**PROBLEM STATEMENT**
Across the whole listing, return each line exactly, with no images included.

**RECORDED DATA**
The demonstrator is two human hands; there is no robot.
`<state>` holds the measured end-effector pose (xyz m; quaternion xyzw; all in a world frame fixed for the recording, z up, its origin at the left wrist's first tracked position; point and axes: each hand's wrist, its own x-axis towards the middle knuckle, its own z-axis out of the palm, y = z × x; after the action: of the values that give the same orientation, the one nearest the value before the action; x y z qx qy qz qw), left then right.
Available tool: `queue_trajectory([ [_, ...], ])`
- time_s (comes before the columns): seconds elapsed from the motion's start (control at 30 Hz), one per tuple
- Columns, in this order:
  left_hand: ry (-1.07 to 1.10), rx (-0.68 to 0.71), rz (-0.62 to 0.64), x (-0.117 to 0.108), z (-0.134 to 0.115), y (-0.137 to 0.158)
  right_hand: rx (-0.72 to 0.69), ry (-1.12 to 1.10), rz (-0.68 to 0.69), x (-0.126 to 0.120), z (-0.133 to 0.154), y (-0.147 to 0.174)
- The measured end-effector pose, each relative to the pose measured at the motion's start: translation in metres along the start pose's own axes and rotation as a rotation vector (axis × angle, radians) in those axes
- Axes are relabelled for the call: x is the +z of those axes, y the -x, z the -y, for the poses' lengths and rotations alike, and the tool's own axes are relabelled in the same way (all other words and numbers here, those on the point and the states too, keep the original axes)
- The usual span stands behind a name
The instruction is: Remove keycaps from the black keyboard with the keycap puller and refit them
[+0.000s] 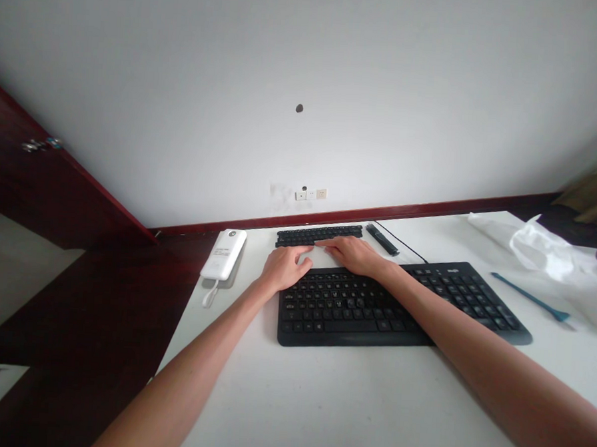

**REPLY TO THE TASK**
The demonstrator is two human hands; there is no robot.
`<state>` holds the measured end-effector pose (xyz m; quaternion xyzw; all in a world frame fixed for the recording, z up, its origin at the left wrist's first tracked position; point and axes: each hand's wrist, its own x-axis towards the middle knuckle, its own z-axis out of the palm, y = z × x; after the action: of the values that give the same orientation, the one nearest the value before the action; x y z qx qy qz qw), left then right.
Available tool: `queue_trajectory([ [_, ...], ])`
- time_s (comes before the columns): seconds elapsed from the motion's start (control at 30 Hz), one per tuple
- Columns, in this order:
  left_hand: ry (-1.07 to 1.10), rx (-0.68 to 0.71), rz (-0.62 to 0.64), x (-0.117 to 0.108), z (-0.134 to 0.115), y (-0.137 to 0.158)
  right_hand: rx (-0.72 to 0.69), ry (-1.12 to 1.10), rz (-0.68 to 0.69), x (-0.126 to 0.120), z (-0.133 to 0.154), y (-0.147 to 0.174)
- The measured end-effector pose, each relative to the pose measured at the motion's start: translation in metres along the start pose's own axes and rotation as a rotation vector (axis × angle, radians) in those axes
- Axes are relabelled for the call: x is the +z of those axes, y the -x, z the -y, for the poses' lengths and rotations alike, and the tool's own axes are relabelled in the same way (all other words and numbers here, those on the point and the states too, keep the original axes)
- The usual span stands behind a name
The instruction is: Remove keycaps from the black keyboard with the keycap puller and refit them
[+0.000s] 

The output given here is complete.